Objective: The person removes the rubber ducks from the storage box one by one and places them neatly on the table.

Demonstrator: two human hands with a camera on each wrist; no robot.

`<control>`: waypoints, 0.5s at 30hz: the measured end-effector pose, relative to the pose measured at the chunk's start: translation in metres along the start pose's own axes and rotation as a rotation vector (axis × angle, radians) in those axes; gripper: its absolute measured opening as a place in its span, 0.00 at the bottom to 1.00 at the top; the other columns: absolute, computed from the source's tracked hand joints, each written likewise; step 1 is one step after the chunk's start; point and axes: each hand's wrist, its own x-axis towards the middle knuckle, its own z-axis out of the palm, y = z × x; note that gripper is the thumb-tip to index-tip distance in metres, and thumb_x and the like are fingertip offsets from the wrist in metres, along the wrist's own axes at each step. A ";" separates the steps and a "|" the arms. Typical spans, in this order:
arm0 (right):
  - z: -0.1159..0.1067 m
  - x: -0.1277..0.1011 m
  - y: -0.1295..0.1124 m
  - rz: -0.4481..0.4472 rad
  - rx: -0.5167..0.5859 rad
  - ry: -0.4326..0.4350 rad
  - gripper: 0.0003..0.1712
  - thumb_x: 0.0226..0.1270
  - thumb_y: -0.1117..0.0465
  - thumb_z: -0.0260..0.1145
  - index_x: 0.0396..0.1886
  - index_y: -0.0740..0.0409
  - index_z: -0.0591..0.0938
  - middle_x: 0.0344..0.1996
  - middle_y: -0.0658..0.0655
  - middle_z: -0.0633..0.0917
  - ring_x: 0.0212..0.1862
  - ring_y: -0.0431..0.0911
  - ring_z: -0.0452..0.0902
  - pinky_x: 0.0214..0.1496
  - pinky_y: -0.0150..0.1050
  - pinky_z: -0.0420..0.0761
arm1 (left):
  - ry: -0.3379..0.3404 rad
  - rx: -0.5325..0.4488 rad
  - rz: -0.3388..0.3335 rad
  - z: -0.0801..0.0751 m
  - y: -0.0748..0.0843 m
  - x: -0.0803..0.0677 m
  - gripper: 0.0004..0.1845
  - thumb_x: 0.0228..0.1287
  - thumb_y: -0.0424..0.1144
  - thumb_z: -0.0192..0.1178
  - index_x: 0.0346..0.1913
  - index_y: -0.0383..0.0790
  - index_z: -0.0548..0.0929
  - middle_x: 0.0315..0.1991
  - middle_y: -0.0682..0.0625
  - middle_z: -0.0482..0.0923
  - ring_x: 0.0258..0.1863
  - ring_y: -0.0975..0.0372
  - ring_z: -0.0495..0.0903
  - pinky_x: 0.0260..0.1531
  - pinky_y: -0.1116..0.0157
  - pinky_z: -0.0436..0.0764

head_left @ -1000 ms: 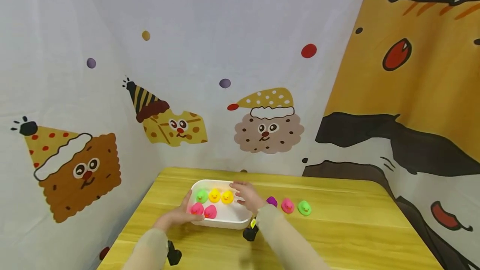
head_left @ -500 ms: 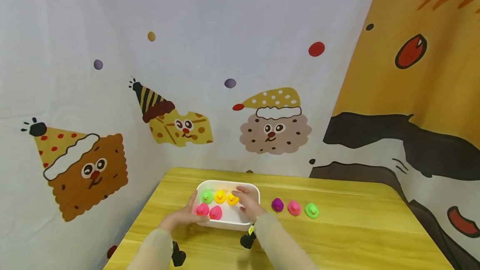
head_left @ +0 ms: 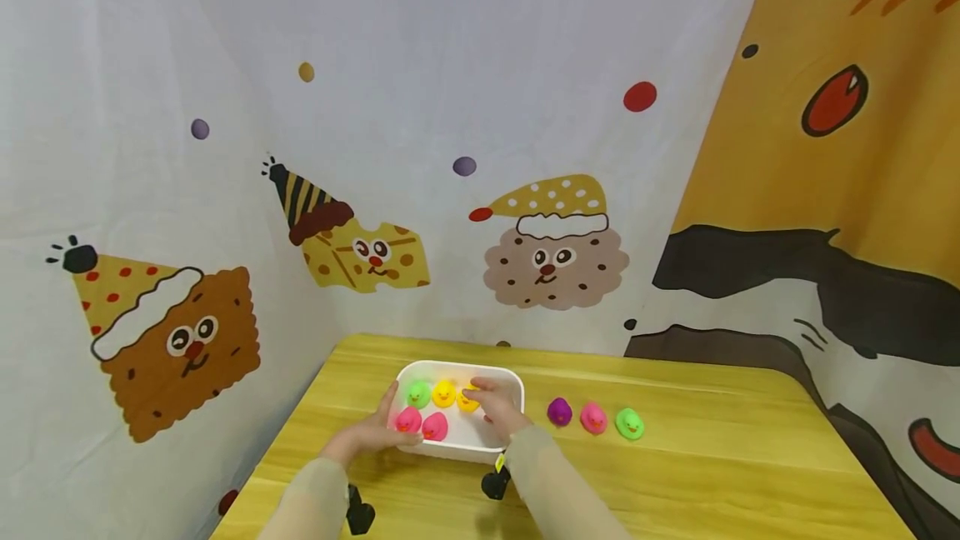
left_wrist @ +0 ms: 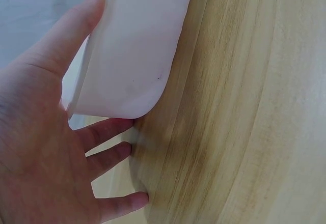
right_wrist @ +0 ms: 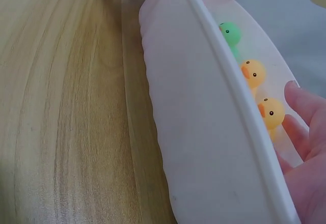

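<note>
A white tray [head_left: 468,448] on the table holds small rubber ducks: a green duck [head_left: 418,394], two yellow ones and two pink ones, including the front-left pink duck [head_left: 408,420]. My left hand [head_left: 371,432] steadies the tray's near left corner, thumb along the front rim, other fingers spread at the end wall [left_wrist: 117,89]. Over the right side reaches my right hand [head_left: 497,407], its fingertips right beside the rightmost yellow duck [right_wrist: 272,112]. In the right wrist view these fingers are extended and apart. That duck is partly covered in the head view.
To the right of the tray, a purple duck [head_left: 559,412], a pink duck [head_left: 594,418] and a green duck [head_left: 630,423] stand in a row on the wooden table [head_left: 720,457]. Behind hangs a cartoon-print cloth [head_left: 450,90].
My right hand has moved left and down from the tray's right rim to the rightmost yellow duck, uncovering the purple duck. The left hand keeps its place. The head view has shifted slightly.
</note>
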 end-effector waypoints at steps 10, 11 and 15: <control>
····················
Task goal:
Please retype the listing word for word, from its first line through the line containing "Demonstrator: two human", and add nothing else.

Exercise answer:
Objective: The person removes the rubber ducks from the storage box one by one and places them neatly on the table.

Demonstrator: two human hands with a camera on each wrist; no robot.

There's nothing else to the answer.